If I had to bet, the most likely path toward enhancing intelligence would be a genetic one. In Chapter 2 we discussed Doogie mice, a strain bred to learn maze problem-solving faster than other mice. In Chapter 4 we enumerated a few specific genes that might qualify as relevant for intelligence and we reviewed some possible ways those genes might influence the brain. Even if hundreds of intelligence-relevant genes are discovered, each with a small influence, the best case for enhancement would be if many of the genes worked on the same neurobiological system. In other words, many genes may exert their influence through a final common neurobiological pathway. That pathway would be the target for enhancement efforts (see, for example, the Zhao et al. paper summarized in Section 2.6). Similar approaches are taken in genetic research on disorders like autism and schizophrenia and many other complex behavioral traits that are polygenetic. Finding specific genes, as difficult as it is, is only a first step. Learning how those genes function in complex neurobiological systems is even more challenging. But once there is some understanding at the functional system level, then ways to intervene can be tested.This is the step where epigenetic influences can best be explicated. If you think the hunt for intelligence genes is slow and complex, the hunt for the functional expression of those genes is a nightmare. Nonetheless, we are getting better at investigations at the molecular functional level and I am optimistic that, sooner or later, this kind of research applied to intelligence will pay off with actionable enhancement possibilities. The nightmares of neuroscientists are the driving forces of progress.

None of the findings reported so far are advanced enough to consider actual genetic engineering to produce highly intelligent children. There is a recent noteworthy development in genetic engineering technology, however, with implications for enhancement possibilities. A new method for editing the human genome is called CRISPR/Cas9 (Clustered Regularly Interspaced Short Palindromic Repeats/Cas genes). I don’t understand the name either, but this method uses bacteria to edit the genome of living cells by making changes to targeted genes (Sander & Joung, 2014). It is noteworthy because many researchers can apply this method routinely so that editing the entire human genome is possible as a mainstream activity. Once genes for intelligence and how they function are identified, this kind of technology could provide the means for enhancement on a large scale. Perhaps that is why the name of the method was chosen to be incomprehensible to most of us. Keep this one on your radar too.

I think there may be gains to had from nootropics, but to find them, we have to get serious: large-scale neuroscientific studies of intelligence must look for correlates that we know/think we can modify, such as the prevalence of certain molecules. Then large-scale pre-registered RCTs must be done on plausible candidates for these. In general, however, it seems more plausible that we can find ways to improve non-intelligence traits that nevertheless help. For instance, speedy drugs generally enhance self-control in low doses. This shows up in higher educational attainment and lower crime convictions. These are very much real gains to be had.

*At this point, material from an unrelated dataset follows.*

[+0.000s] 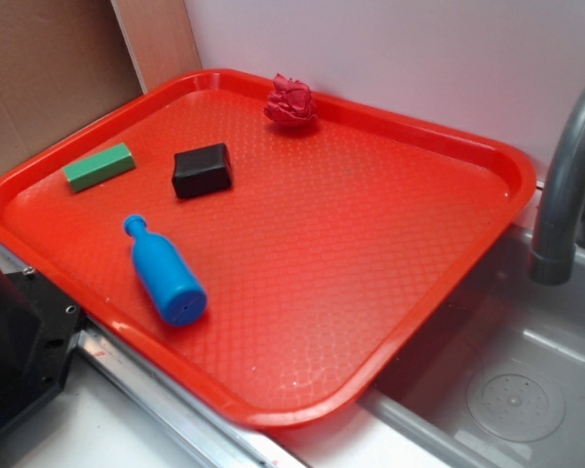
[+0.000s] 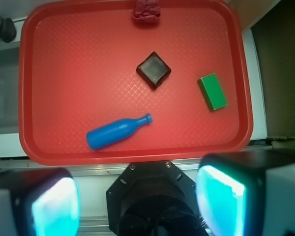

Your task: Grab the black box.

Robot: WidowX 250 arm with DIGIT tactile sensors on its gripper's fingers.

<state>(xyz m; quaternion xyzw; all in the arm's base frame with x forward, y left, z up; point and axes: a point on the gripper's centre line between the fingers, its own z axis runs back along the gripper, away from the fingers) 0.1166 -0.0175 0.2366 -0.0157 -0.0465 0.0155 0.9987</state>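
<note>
Up high in the wrist view, the pincer (image 2: pixel 137 204) is spread wide, nothing between its two pale, cyan-tinted fingers (image 2: pixel 220 196), which frame the bottom corners of the shot. Between them sits the dark round body of the robot's base (image 2: pixel 152 201), and the whole pincer hangs over the near edge of the scene, well apart from everything on the tray.

Moving outward, here's the red plastic tray (image 1: pixel 370 253), textured across its floor, resting partly on the counter (image 1: pixel 88 434) and partly over a steel sink basin (image 1: pixel 526 380). Closest to the pincer lies the blue toy bottle (image 2: pixel 117 132), on its side, neck pointing up and to the right in the wrist view.

Beyond it, there's the target: the black box (image 2: pixel 153 70), lying flat on the tray floor, turned so it reads as a diamond from above. It stands alone, touching nothing, near the tray's middle but toward the far side. In the exterior view the black box (image 1: pixel 202 170) sits between the green block (image 1: pixel 98 167) on its left and the crumpled red cloth (image 1: pixel 291 101) up at the tray's back rim.

The green block also lies flat, near the tray's side rim, clear of the box. Off to the right in the exterior view, a grey faucet (image 1: pixel 565 185) arches over the sink, with a pale wall (image 1: pixel 419 49) behind.
</note>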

Haier discusses various ways of directly stimulating the brain. In my speculative model of neuro-g, this would constitute an enhancement of the activity or connectivity factors. It seems possible that one can make some small gains this way, but I think the gains are probably larger for non-intelligence traits such as sustained attention and tiredness. If we could find a way to sleep more effectively, this would have insanely high social payoffs, so I recommend research into this.

(From: Nerve conduction velocity and cognitive ability: a large sample study)

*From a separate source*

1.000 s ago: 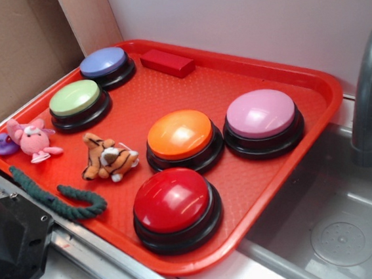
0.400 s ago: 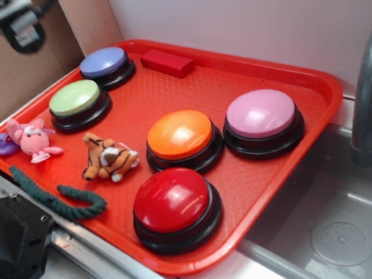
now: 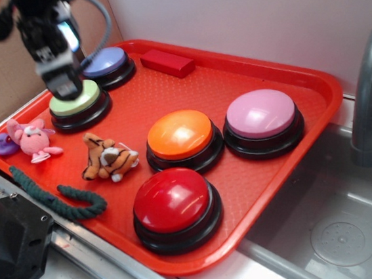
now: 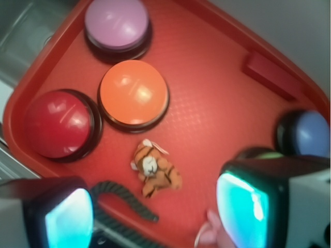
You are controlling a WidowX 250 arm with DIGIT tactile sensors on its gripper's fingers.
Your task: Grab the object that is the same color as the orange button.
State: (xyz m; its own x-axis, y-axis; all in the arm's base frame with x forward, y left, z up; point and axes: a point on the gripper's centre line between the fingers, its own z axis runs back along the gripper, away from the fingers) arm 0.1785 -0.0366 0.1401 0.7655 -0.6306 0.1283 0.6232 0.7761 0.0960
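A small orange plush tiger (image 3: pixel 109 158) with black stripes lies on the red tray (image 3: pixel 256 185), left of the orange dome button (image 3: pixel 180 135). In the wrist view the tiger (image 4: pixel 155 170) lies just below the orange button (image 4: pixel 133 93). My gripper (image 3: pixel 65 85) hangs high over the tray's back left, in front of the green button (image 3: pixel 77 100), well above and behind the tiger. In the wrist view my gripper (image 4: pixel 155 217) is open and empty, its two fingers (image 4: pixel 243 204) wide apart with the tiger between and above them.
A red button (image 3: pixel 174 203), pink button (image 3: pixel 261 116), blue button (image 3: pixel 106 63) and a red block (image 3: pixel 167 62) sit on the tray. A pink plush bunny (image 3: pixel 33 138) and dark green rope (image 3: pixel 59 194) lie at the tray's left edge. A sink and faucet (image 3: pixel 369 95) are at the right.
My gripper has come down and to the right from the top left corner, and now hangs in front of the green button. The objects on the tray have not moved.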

For larger gains, genetics is definitely the most certain route (only other alternative is neurosurgery with implants). Since we know genetic variation is very important for variation in intelligence (high heritability), all we have to do is tinker with that variation. Haier makes the usual mistake of focusing on direct editing approaches. Direct editing is hard because one must know the causal variants and be able to change them (not always easy!). So far we know of very few confirmed causal variants, and those we know, are mostly bad: e.g. aneuplodies such as Down syndrome (trisomy 21). However, siblings show that it is quite possible to have the same parents and different genomes, so this means that all we have to do is filter among possible children: embryo selection. Embryo selection does not require us to know the causal variants, it only requires predictive validity, something that’s much easier to attain. See Gwern’s excellent writings on the topic for more info.

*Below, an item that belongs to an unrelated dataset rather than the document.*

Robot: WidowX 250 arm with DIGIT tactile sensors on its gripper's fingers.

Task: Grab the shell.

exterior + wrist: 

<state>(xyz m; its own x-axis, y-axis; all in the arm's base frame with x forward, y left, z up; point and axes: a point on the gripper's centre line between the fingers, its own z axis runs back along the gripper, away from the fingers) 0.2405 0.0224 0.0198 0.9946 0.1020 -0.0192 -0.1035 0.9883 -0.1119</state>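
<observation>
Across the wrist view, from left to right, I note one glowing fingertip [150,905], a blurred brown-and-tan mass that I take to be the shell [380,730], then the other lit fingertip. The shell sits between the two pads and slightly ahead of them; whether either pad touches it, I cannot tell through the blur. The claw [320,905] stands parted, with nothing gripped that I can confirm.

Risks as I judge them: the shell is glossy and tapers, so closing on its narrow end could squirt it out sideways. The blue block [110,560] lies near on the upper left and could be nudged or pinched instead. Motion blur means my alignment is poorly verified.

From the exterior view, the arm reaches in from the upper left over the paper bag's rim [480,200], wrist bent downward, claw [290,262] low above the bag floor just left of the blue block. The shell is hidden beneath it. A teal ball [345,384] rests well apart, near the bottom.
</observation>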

4. Socialist neuroscience?

Haier opines a typical HBD-Rawlsian approach to social policy:

Here is my political bias. I believe government has a proper role, and a moral imperative, to provide resources for people who lack the cognitive capabilities required for education, jobs, and other opportunities that lead to economic success and increased SES. This goes beyond providing economic opportunities that might be unrealistic for individuals lacking the requisite mental abilities. It goes beyond demanding more complex thinking and higher expectations for every student irrespective of their capabilities (a demand that is likely to accentuate cognitive gaps). It even goes beyond supporting programs for early childhood education, jobs training, affordable childcare, food assistance, and access to higher education. There is no compelling evidence that any of these things increase intelligence, but I support all these efforts because they will help many people advance in other ways and because they are the right thing to do. However, even if this support becomes widely available, there will be many people at the lower end of the g-distribution who do not benefit very much, despite best efforts. Recall from Chapter 1 that the normal distribution of IQ scores with a mean of 100 and a standard deviation of 15 estimates that 16% of people will score below an IQ of 85 (the minimum for military service in the USA). In the USA, about 51 million people have IQs lower than 85 through no fault of their own. There are many useful, affirming jobs available for these individuals, usually at low wages, but generally they are not strong candidates for college or for technical training in many vocational areas. Sometimes they are referred to as a permanent underclass, although this term is hardly ever explicitly defined by low intelligence. Poverty and near-poverty for them is a condition that may have some roots in the neurobiology of intelligence beyond anyone’s control.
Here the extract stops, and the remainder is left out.